# Data section:

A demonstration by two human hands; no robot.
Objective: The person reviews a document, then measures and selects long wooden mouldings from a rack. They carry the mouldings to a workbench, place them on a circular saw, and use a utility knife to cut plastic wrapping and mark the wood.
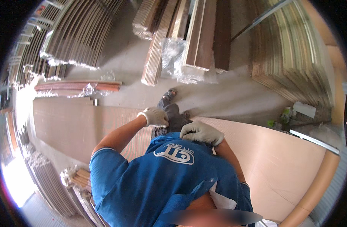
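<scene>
At your waist, your gloved right hand (202,133) bent over the lower edge of your blue shirt (143,181), and your gloved left hand (154,116) curled loosely by your dark trousers (176,113); the fingertips were too hidden to tell whether either hand held anything. Your body blocked the middle of a broad pale sheet (272,162), finely ribbed near your left forearm and smoother to your right. Beyond your feet, long grooved planks (152,56), partly wrapped in crumpled clear film (172,56), ran out of view, and glare washed out the far left.
</scene>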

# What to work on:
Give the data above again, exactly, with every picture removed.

# Response to the exercise:
A demonstration by two human hands; no robot.
Objective: The person reviews a document, then measures and selects long wooden mouldings from a rack. They carry the mouldings to a workbench, place them on a circular saw, and use a utility knife to cut plastic wrapping and mark the wood.
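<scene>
At your waist, your gloved right hand (202,133) bent over the lower edge of your blue shirt (143,181), and your gloved left hand (154,116) curled loosely by your dark trousers (176,113); the fingertips were too hidden to tell whether either hand held anything. Your body blocked the middle of a broad pale sheet (272,162), finely ribbed near your left forearm and smoother to your right. Beyond your feet, long grooved planks (152,56), partly wrapped in crumpled clear film (172,56), ran out of view, and glare washed out the far left.
</scene>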

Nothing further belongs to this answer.